◆ **What you are asked to do**
The whole listing, exactly as given: write it out, leaving out each image.

____ Dataset extract

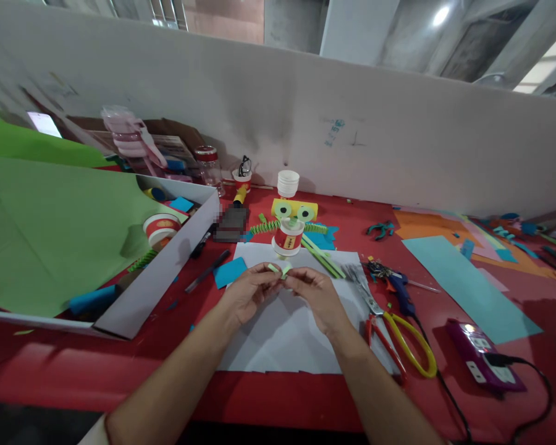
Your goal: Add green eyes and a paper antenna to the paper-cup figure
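Over the white paper (278, 340), my left hand (250, 290) and my right hand (315, 296) meet, thumbs and fingertips closed. Between them they pinch a small pale green paper strip (286, 270), folded or bent, its far side partly hidden by the fingers. Just beyond stands a red and white paper cup (288, 240) with accordion-folded green paper arms (265, 228) at its sides. Above the cup is a yellow paper roll (295, 204) bearing two round green and black eyes. Loose green strips (327, 258) lie to the right of the cup.
Scissors with yellow handles (410, 343), red-handled pliers (383, 346) and a blue glue gun (401, 293) lie right. Farther right are a purple power strip (484, 358), its cord and light blue paper (472, 287). A white box (167, 272) stands left, beside a pen (207, 271).
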A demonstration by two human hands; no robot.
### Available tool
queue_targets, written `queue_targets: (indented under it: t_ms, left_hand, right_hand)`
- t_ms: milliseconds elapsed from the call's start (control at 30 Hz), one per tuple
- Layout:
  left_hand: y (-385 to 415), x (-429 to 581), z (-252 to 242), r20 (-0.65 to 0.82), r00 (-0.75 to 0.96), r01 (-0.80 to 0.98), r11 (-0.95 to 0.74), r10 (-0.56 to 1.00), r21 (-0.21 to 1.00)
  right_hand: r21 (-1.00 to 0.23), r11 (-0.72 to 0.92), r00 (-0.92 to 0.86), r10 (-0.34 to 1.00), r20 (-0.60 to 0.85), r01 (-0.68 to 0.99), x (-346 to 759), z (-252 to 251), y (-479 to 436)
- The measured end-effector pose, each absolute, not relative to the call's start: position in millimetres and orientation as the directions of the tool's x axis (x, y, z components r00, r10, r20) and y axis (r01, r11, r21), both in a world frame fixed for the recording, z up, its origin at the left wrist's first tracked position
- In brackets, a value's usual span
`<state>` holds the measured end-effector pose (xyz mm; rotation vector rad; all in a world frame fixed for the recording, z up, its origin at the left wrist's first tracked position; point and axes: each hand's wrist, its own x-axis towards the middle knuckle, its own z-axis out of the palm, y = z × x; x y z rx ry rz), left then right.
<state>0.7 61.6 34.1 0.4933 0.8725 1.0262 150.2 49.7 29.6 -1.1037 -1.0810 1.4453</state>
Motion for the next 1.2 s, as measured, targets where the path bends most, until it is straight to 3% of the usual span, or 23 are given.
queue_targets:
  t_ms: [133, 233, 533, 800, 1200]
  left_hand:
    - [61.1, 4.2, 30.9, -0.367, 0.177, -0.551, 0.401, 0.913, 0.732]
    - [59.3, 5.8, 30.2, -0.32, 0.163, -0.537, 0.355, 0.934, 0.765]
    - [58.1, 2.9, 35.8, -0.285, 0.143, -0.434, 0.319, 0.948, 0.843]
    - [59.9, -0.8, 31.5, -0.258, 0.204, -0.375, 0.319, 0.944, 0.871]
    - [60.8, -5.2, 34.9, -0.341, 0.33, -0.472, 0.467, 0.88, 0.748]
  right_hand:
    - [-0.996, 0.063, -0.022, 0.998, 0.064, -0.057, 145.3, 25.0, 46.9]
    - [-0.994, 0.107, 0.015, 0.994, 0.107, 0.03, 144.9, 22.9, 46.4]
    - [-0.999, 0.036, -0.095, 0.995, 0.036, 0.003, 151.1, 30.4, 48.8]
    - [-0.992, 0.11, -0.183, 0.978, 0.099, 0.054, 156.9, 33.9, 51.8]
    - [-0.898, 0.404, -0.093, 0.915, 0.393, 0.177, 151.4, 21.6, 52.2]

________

◆ **Task output**
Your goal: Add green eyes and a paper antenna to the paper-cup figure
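Over the white paper (278, 340), my left hand (250, 290) and my right hand (315, 296) meet, thumbs and fingertips closed. Between them they pinch a small pale green paper strip (286, 270), folded or bent, its far side partly hidden by the fingers. Just beyond stands a red and white paper cup (288, 240) with accordion-folded green paper arms (265, 228) at its sides. Above the cup is a yellow paper roll (295, 204) bearing two round green and black eyes. Loose green strips (327, 258) lie to the right of the cup.
Scissors with yellow handles (410, 343), red-handled pliers (383, 346) and a blue glue gun (401, 293) lie right. Farther right are a purple power strip (484, 358), its cord and light blue paper (472, 287). A white box (167, 272) stands left, beside a pen (207, 271).
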A demonstration by two human hands; no robot.
### Available tool
queue_targets, written `queue_targets: (indented under it: t_ms, left_hand, right_hand)`
- t_ms: milliseconds elapsed from the call's start (control at 30 Hz), one per tuple
- Layout:
  left_hand: y (-385 to 415), x (-429 to 581), z (-252 to 242), r20 (-0.65 to 0.82), r00 (-0.75 to 0.96), r01 (-0.80 to 0.98), r11 (-0.95 to 0.74), r10 (-0.56 to 1.00), r21 (-0.21 to 1.00)
  right_hand: r21 (-1.00 to 0.23), r11 (-0.72 to 0.92), r00 (-0.92 to 0.86), r10 (-0.34 to 1.00), r20 (-0.60 to 0.85), r01 (-0.68 to 0.99), x (-346 to 759), z (-252 to 251), y (-479 to 436)
- The measured end-effector pose, each absolute, not relative to the call's start: position in millimetres and orientation as the directions of the tool's x axis (x, y, z components r00, r10, r20) and y axis (r01, r11, r21), both in a world frame fixed for the recording, z up, its origin at the left wrist's first tracked position
- In brackets, a value's usual span
`<state>` holds the measured end-effector pose (xyz mm; rotation vector rad; all in a world frame fixed for the recording, z up, its origin at the left wrist's first tracked position; point and axes: each hand's wrist, its own x-axis towards the middle knuckle, its own z-axis out of the palm, y = z × x; x y z rx ry rz), left then right.
<state>0.7 61.6 34.1 0.4933 0.8725 1.0262 150.2 49.7 29.6 -1.1037 -1.0810 1.4453</state>
Motion for the next 1.2 s, as measured, targets where the path bends most, until it is straight to 3% of the usual span, or 23 are given.
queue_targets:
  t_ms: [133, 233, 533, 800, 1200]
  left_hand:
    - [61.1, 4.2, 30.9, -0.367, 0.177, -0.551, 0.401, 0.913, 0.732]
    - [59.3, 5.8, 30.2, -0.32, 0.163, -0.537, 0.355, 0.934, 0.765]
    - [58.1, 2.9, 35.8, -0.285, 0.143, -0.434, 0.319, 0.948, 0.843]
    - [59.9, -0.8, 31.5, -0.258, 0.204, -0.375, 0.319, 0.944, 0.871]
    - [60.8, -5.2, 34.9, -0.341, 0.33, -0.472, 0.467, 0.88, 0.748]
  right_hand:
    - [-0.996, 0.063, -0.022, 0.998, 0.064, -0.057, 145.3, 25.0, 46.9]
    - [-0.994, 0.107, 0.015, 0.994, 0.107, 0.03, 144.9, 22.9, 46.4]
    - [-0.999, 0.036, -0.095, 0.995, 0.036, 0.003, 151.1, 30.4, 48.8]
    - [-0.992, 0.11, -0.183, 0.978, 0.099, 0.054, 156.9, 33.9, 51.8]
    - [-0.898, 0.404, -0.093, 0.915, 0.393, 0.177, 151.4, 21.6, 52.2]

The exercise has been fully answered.